#### [Problem to solve]
For the records that follow, restate each one word for word and leave the images behind.

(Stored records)

*** Block opens ***

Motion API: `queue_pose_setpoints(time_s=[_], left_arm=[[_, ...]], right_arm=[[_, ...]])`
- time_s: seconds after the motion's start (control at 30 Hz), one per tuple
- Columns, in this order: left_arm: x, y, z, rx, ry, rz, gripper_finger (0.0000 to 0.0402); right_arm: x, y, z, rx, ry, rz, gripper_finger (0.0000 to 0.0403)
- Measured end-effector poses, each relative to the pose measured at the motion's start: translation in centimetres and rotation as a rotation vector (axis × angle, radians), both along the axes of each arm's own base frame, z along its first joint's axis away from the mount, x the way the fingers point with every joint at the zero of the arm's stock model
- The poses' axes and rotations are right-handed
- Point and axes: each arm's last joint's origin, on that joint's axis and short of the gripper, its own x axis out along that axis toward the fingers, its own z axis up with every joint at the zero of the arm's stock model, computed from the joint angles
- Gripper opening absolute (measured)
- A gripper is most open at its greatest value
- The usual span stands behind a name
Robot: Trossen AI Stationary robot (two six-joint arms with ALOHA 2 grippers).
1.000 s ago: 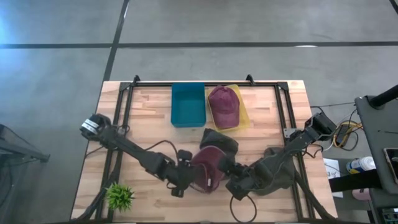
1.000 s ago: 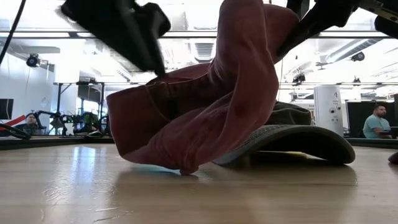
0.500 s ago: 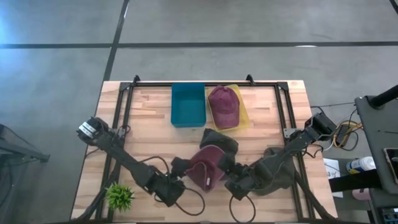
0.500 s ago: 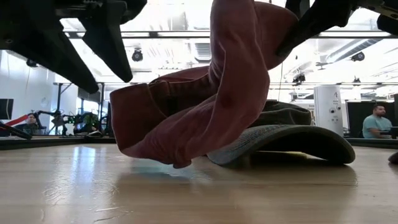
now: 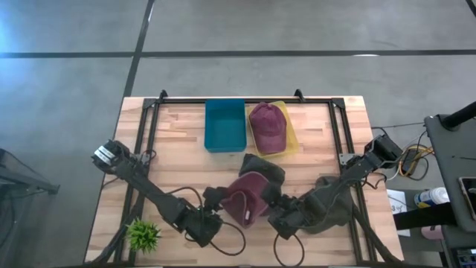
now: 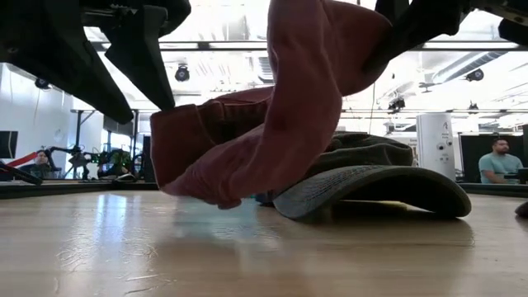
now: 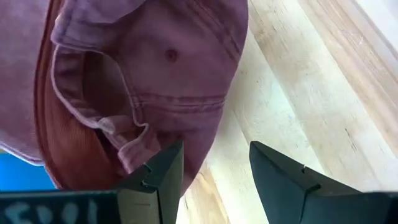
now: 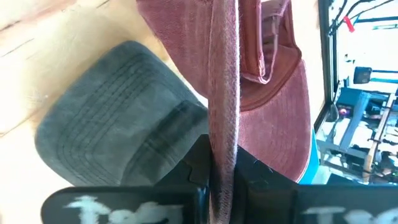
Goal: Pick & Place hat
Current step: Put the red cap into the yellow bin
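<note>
My right gripper (image 5: 269,205) is clenched on the maroon hat (image 5: 245,197), its jaws pinching a fold of the fabric edge-on, as the right wrist view shows with the cloth (image 8: 224,93) running straight down between my fingers. The hat hangs from that grip near the front middle of the worktop (image 5: 186,160). From the low view it droops steeply, its lowest edge (image 6: 216,194) at or just above the wood; I cannot tell whether it touches.

My left gripper (image 5: 210,199) sits just beside the hat on its left, jaws released and spread. In the left wrist view the two dark fingers (image 7: 163,174) stand apart with bare wood between them, and the hat's underside (image 7: 155,81) fills the space just past their tips, not touching either one as far as I can see.

A dark grey cap (image 5: 262,167) lies flat on the worktop right behind the maroon one, partly under it; its brim (image 6: 371,186) rests on the wood in the low view. Farther back sit a teal bin (image 5: 224,124) and, beside it, a yellow tray (image 5: 292,134) holding another maroon cap (image 5: 268,126). A small green plant (image 5: 143,234) stands at the front left corner.
</note>
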Motion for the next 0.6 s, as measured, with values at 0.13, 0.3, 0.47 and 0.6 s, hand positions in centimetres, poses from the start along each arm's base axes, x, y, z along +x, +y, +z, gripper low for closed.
queue_pose_setpoints(time_s=[0.13, 0.3, 0.47, 0.6], left_arm=[[0.0, 0.0, 0.0, 0.001, 0.0, -0.001, 0.0178], [0.0, 0.0, 0.0, -0.004, -0.001, 0.005, 0.0178], [-0.4, 0.2, -0.8, -0.022, 0.018, 0.039, 0.0178], [-0.8, 0.0, -1.2, -0.041, 0.026, 0.064, 0.0178]], right_arm=[[0.0, 0.0, 0.0, -0.002, 0.001, 0.002, 0.0013], [0.0, 0.0, 0.0, 0.013, -0.008, -0.014, 0.0013], [0.0, 0.0, 0.0, 0.015, -0.01, -0.016, 0.0013], [0.1, 0.1, 0.0, 0.022, -0.019, -0.018, 0.0013]])
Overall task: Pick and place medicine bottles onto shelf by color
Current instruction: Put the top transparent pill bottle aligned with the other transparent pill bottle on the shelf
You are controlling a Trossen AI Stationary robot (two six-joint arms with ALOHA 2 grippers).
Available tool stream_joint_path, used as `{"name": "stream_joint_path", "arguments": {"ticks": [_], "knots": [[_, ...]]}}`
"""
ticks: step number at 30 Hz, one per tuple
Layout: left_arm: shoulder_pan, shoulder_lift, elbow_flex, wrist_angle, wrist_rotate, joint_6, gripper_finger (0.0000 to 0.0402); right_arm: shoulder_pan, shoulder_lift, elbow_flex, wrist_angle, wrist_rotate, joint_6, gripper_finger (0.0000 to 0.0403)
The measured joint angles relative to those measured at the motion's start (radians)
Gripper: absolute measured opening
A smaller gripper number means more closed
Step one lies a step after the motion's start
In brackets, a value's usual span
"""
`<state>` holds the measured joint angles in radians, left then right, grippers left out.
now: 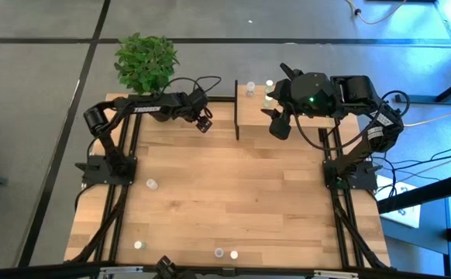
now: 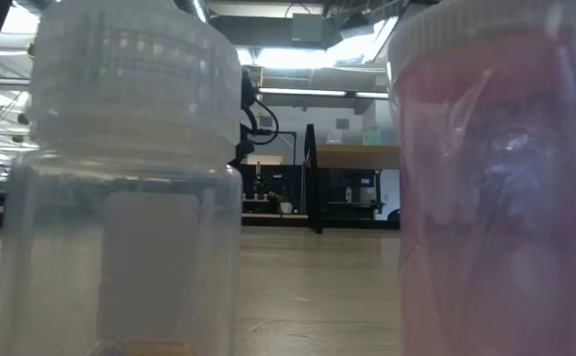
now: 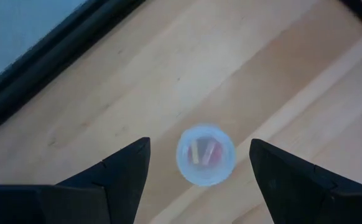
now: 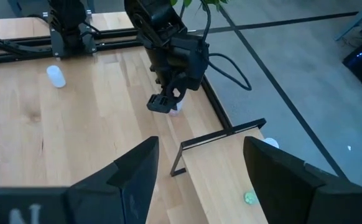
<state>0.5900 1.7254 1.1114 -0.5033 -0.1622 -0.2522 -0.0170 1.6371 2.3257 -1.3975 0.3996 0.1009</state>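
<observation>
wood table (image 1: 233, 194), shelf (image 1: 287, 124) at the far edge. left gripper (image 3: 199, 171) is open, fingers either side of a bottle (image 3: 206, 154) standing on the table near the shelf's left end, not touching it. right gripper (image 4: 199, 171) open above the shelf.

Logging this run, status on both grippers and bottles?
Left gripper open, straddling a bottle on the table near the shelf. Right gripper open, empty, above the shelf. Path unobstructed.
</observation>
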Motion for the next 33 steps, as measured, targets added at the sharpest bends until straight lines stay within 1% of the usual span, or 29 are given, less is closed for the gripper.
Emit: {"name": "stream_joint_path", "arguments": {"ticks": [8, 13, 17, 25, 27, 30, 33], "knots": [[0.001, 0.003, 0.0, 0.004, 0.012, 0.001, 0.0261, 0.0, 0.0, 0.0, 0.0, 0.0, 0.0, 0.0236], [0.0, 0.039, 0.0, 0.006, 0.033, 0.001, 0.0259, 0.0, 0.0, 0.0, 0.0, 0.0, 0.011, 0.0236], [0.001, 0.062, 0.0, 0.005, 0.031, 0.001, 0.0259, 0.0, 0.0, 0.0, -0.001, 0.0, 0.026, 0.0236], [-0.002, 0.063, 0.0, 0.033, 0.015, 0.004, 0.0259, 0.0, 0.0, 0.0, -0.003, 0.0, 0.026, 0.0236], [-0.007, 0.063, 0.0, 0.034, 0.015, 0.025, 0.0259, 0.0, 0.0, 0.0, -0.003, 0.0, 0.026, 0.0236], [-0.019, 0.063, 0.0, 0.04, -0.006, 0.051, 0.0258, 0.0, 0.0, 0.0, -0.003, 0.001, 0.026, 0.0236], [-0.036, 0.063, 0.0, 0.04, -0.058, 0.075, 0.0252, 0.0, 0.0, 0.0, -0.003, 0.001, 0.026, 0.0236]]}}
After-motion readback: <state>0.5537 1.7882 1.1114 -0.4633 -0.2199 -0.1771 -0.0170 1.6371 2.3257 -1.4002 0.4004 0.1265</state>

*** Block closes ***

#### [Exercise output]
Motion API: `queue_pose_setpoints(time_s=[_], left_arm=[[_, ...]], right_arm=[[_, ...]])`
- time_s: seconds after the motion's start (control at 30 Hz), one per tuple
- Columns, in this order: left_arm: x, y, z, rx, ry, rz, gripper_finger (0.0000 to 0.0402); right_arm: x, y, z, rx, ry, rz, gripper_finger (0.0000 to 0.0403)
- Measured end-effector poses, each relative to the pose measured at the motion's start: translation in centimetres and rotation as a rotation vector (axis × angle, radians), both along the axes of each arm's own base frame, z along its first joint's axis away from the mount, x the way the fingers point with every joint at the zero of the arm's stock model
- The poses' axes and rotations are right-handed
- Point and axes: each arm's last joint's origin, on that joint's axis and short of the gripper, its own x axis out along that axis toward the fingers, its own z axis up with every joint at the zero of the arm's stock model, computed from the joint angles
- Gripper opening absolute (measured)
- A gripper is most open at its greatest value
- The usual span stands behind a name
Robot: Trossen AI Stationary robot (two six-joint arms with ALOHA 2 grippers).
1.000 s ago: 
1.000 s ago: 
0.500 s ago: 
0.500 s ago: 
now: 
now: 
now: 
now: 
Goal: Pick & Place hat
Current step: Put the red cap into the yellow bin
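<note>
My right gripper (image 5: 269,205) is clenched on the maroon hat (image 5: 245,197), its jaws pinching a fold of the fabric edge-on, as the right wrist view shows with the cloth (image 8: 224,93) running straight down between my fingers. The hat hangs from that grip near the front middle of the worktop (image 5: 186,160). From the low view it droops steeply, its lowest edge (image 6: 216,194) at or just above the wood; I cannot tell whether it touches.

My left gripper (image 5: 210,199) sits just beside the hat on its left, jaws released and spread. In the left wrist view the two dark fingers (image 7: 163,174) stand apart with bare wood between them, and the hat's underside (image 7: 155,81) fills the space just past their tips, not touching either one as far as I can see.

A dark grey cap (image 5: 262,167) lies flat on the worktop right behind the maroon one, partly under it; its brim (image 6: 371,186) rests on the wood in the low view. Farther back sit a teal bin (image 5: 224,124) and, beside it, a yellow tray (image 5: 292,134) holding another maroon cap (image 5: 268,126). A small green plant (image 5: 143,234) stands at the front left corner.
</note>
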Motion for the next 0.6 s, as measured, with values at 0.13, 0.3, 0.47 and 0.6 s, hand positions in centimetres, poses from the start along each arm's base axes, x, y, z along +x, +y, +z, gripper low for closed.
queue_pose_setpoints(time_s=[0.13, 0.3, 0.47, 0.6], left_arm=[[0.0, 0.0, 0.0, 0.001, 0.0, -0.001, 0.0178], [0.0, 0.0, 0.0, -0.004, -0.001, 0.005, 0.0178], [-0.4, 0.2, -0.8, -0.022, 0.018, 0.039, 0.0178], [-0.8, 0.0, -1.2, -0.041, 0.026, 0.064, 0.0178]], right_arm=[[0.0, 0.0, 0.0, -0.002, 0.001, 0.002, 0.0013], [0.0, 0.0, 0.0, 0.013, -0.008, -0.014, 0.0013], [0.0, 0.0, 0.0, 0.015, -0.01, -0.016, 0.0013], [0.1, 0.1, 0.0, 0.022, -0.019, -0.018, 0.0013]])
Overall task: Pick and place medicine bottles onto shelf by color
Current instruction: Put the top transparent pill bottle aligned with the other transparent pill bottle on the shelf
You are controlling a Trossen AI Stationary robot (two six-joint arms with ALOHA 2 grippers).
Available tool stream_joint_path, used as `{"name": "stream_joint_path", "arguments": {"ticks": [_], "knots": [[_, ...]]}}`
"""
ticks: step number at 30 Hz, one per tuple
Layout: left_arm: shoulder_pan, shoulder_lift, elbow_flex, wrist_angle, wrist_rotate, joint_6, gripper_finger (0.0000 to 0.0402); right_arm: shoulder_pan, shoulder_lift, elbow_flex, wrist_angle, wrist_rotate, joint_6, gripper_finger (0.0000 to 0.0403)
The measured joint angles relative to those measured at the motion's start (radians)
Gripper: absolute measured opening
A smaller gripper number means more closed
Step one lies a step after the motion's start
In brackets, a value's usual span
"""
`<state>` holds the measured joint angles in radians, left then right, grippers left out.
now: 
now: 
now: 
now: 
<state>0.5900 1.7254 1.1114 -0.5033 -0.1622 -0.2522 -0.0170 1.6371 2.3257 -1.3975 0.3996 0.1009</state>
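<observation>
wood table (image 1: 233, 194), shelf (image 1: 287, 124) at the far edge. left gripper (image 3: 199, 171) is open, fingers either side of a bottle (image 3: 206, 154) standing on the table near the shelf's left end, not touching it. right gripper (image 4: 199, 171) open above the shelf.

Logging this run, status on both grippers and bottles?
Left gripper open, straddling a bottle on the table near the shelf. Right gripper open, empty, above the shelf. Path unobstructed.
</observation>
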Motion for the next 33 steps, as measured, targets added at the sharpest bends until straight lines stay within 1% of the usual span, or 29 are given, less is closed for the gripper.
Emit: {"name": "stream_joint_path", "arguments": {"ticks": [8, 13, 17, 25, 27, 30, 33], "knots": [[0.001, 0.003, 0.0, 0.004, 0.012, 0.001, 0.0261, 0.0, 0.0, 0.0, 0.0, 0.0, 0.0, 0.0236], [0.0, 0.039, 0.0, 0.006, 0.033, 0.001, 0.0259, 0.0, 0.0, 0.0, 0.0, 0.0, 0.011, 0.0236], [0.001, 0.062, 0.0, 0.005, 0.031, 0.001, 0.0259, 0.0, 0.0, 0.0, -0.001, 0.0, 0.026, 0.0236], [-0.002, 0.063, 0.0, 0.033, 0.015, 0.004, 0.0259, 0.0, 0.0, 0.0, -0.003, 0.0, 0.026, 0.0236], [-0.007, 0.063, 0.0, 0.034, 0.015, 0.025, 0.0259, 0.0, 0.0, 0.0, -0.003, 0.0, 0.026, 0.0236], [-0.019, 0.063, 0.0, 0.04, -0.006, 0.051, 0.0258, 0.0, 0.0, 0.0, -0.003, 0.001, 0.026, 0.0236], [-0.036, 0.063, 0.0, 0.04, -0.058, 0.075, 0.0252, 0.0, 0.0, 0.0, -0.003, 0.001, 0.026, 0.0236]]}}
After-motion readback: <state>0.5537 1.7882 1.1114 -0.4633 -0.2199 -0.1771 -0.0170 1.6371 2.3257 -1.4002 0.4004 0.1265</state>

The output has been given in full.